Task goal:
With the pictures excluded, reproduce all of the data exactly.

::: Data block :::

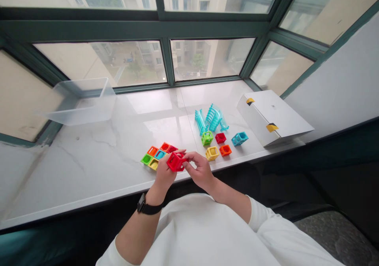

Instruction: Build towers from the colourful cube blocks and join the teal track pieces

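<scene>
A red open-sided toy cube [175, 162] is held above the front edge of the sill. My left hand [166, 172] wraps round it from the left and below. From the right, my right hand [199, 168] pinches its near side between thumb and fingers. Just behind my left hand lies a flat group of joined cubes [153, 151] in orange, green, yellow, blue and red, partly covered by that hand. To the right stand loose cubes: a green one [207, 138], a dark red one [220, 138], a yellow one [212, 153], an orange one [225, 150] and a blue one [239, 138].
Clear turquoise track pieces [213, 117] lie behind the loose cubes. A white box [275, 114] with yellow-black tabs stands at the right. At the back left sits a translucent plastic bin [85, 110]. Windows border the marble sill [97, 163].
</scene>
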`<state>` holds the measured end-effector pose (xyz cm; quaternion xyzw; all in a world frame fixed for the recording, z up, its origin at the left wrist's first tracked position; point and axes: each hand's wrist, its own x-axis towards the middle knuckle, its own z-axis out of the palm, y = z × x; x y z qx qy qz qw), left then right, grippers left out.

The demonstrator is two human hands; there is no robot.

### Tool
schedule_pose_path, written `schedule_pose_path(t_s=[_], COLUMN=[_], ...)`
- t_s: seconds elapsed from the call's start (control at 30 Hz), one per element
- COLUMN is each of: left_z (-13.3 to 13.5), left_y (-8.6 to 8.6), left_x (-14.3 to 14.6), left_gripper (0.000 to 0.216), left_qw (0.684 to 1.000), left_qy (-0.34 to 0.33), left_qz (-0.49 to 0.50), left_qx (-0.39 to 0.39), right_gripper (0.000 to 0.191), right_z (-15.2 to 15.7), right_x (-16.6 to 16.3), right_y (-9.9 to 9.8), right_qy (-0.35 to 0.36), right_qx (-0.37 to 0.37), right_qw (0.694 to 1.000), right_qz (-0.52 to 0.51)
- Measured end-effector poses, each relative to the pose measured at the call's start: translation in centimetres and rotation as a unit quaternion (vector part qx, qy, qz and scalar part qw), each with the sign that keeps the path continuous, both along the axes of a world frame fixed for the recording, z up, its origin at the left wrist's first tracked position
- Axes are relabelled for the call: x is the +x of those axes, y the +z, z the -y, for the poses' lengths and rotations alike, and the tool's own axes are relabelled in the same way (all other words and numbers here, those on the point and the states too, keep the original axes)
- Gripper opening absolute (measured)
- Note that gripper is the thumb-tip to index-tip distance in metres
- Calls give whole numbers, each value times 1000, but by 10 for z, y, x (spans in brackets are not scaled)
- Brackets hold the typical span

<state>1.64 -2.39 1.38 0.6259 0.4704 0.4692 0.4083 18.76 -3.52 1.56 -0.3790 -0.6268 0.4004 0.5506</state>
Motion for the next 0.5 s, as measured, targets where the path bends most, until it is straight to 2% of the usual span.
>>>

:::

The completed task:
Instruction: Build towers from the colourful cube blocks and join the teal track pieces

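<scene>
A red open-sided toy cube [175, 162] is held above the front edge of the sill. My left hand [166, 172] wraps round it from the left and below. From the right, my right hand [199, 168] pinches its near side between thumb and fingers. Just behind my left hand lies a flat group of joined cubes [153, 151] in orange, green, yellow, blue and red, partly covered by that hand. To the right stand loose cubes: a green one [207, 138], a dark red one [220, 138], a yellow one [212, 153], an orange one [225, 150] and a blue one [239, 138].
Clear turquoise track pieces [213, 117] lie behind the loose cubes. A white box [275, 114] with yellow-black tabs stands at the right. At the back left sits a translucent plastic bin [85, 110]. Windows border the marble sill [97, 163].
</scene>
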`<state>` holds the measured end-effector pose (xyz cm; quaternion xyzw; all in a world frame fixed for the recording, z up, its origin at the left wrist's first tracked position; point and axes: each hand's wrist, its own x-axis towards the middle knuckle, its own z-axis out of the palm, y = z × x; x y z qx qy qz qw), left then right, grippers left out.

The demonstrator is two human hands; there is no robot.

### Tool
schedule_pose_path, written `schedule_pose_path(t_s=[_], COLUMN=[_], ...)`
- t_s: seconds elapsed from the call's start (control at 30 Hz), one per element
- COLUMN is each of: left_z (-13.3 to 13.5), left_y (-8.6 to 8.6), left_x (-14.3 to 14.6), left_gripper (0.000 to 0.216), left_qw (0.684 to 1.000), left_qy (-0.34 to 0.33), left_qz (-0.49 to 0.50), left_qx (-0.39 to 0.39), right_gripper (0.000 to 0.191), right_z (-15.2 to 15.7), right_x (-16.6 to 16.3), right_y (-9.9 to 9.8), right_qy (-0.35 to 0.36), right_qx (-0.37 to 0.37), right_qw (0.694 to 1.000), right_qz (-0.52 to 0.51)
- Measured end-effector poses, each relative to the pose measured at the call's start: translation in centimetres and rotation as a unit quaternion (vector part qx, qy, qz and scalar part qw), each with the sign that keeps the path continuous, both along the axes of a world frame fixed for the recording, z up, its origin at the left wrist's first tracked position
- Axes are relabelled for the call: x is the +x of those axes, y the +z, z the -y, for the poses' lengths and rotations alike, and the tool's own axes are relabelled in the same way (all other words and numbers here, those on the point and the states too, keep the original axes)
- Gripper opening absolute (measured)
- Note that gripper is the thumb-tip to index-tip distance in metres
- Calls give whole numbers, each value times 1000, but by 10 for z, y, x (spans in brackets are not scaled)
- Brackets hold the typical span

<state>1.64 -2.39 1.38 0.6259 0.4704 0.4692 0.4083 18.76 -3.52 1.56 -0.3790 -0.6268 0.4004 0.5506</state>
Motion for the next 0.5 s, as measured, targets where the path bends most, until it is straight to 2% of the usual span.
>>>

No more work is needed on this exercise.